GOAL OF THE EXERCISE » Starting from the first line below, count every line holding the word "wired", then state the total alone.
-------
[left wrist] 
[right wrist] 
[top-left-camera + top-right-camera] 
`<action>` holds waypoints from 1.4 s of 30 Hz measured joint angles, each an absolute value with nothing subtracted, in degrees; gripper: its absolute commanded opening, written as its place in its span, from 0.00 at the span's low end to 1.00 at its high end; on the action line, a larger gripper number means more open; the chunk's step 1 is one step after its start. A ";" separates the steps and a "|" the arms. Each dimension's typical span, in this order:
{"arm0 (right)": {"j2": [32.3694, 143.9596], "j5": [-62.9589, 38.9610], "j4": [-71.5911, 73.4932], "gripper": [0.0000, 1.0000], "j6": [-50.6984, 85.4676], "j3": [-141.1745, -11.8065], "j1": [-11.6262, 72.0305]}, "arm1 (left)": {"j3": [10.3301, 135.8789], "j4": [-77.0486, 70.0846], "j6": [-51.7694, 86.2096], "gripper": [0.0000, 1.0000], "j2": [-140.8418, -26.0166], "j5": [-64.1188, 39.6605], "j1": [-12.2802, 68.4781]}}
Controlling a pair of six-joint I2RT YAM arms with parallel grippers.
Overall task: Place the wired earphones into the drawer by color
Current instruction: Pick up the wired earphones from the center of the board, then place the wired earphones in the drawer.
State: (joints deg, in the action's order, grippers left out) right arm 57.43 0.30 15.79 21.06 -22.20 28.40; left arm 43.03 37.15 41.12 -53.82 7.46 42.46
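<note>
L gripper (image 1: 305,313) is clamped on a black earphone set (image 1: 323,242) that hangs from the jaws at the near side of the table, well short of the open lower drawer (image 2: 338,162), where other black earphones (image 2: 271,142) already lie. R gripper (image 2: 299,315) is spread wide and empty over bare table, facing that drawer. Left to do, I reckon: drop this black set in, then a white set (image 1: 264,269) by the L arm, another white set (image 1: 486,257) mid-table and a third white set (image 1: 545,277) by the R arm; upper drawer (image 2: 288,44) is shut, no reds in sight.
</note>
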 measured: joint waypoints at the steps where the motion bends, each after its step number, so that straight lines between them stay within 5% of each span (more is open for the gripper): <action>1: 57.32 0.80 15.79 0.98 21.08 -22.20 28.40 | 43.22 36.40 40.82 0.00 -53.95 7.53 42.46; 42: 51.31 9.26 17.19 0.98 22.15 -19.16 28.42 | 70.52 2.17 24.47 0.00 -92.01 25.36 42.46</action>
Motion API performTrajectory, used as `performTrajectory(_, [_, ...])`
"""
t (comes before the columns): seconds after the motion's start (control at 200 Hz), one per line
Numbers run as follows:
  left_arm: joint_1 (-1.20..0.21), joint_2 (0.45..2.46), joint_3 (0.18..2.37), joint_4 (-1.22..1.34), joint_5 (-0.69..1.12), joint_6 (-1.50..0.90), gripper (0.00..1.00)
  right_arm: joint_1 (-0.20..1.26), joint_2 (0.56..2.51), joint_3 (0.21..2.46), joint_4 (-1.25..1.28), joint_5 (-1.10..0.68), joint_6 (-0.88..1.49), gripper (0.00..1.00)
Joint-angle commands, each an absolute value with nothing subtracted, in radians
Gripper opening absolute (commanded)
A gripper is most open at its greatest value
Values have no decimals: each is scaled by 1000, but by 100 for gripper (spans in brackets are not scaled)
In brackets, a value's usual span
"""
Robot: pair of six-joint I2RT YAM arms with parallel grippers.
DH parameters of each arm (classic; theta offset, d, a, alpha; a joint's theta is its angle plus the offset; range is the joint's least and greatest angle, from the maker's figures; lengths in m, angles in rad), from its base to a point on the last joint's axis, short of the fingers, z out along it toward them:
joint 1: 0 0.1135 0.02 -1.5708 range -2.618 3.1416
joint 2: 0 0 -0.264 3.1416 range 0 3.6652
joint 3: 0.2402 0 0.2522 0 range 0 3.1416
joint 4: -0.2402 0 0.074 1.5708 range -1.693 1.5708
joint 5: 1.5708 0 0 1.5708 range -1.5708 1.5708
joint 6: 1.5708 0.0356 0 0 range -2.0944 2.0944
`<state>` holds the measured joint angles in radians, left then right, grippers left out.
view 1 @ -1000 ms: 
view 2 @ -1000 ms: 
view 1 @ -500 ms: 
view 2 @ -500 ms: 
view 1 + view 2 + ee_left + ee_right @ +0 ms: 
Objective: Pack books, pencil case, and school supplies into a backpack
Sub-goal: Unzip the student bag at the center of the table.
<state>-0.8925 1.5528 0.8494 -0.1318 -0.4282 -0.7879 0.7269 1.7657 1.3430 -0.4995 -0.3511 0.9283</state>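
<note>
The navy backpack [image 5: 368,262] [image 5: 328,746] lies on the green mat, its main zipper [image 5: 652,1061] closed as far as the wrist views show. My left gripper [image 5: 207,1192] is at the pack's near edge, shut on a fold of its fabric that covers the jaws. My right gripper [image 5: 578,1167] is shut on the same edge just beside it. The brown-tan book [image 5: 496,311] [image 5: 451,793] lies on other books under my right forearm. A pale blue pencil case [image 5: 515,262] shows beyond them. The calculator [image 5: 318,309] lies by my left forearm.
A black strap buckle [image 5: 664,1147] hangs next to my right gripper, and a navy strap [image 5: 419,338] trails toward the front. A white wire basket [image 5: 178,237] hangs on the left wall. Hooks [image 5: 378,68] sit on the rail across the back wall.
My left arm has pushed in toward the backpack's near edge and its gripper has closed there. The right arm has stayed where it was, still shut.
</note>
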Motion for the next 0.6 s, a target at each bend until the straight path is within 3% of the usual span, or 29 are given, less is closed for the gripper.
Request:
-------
RESULT BELOW » 2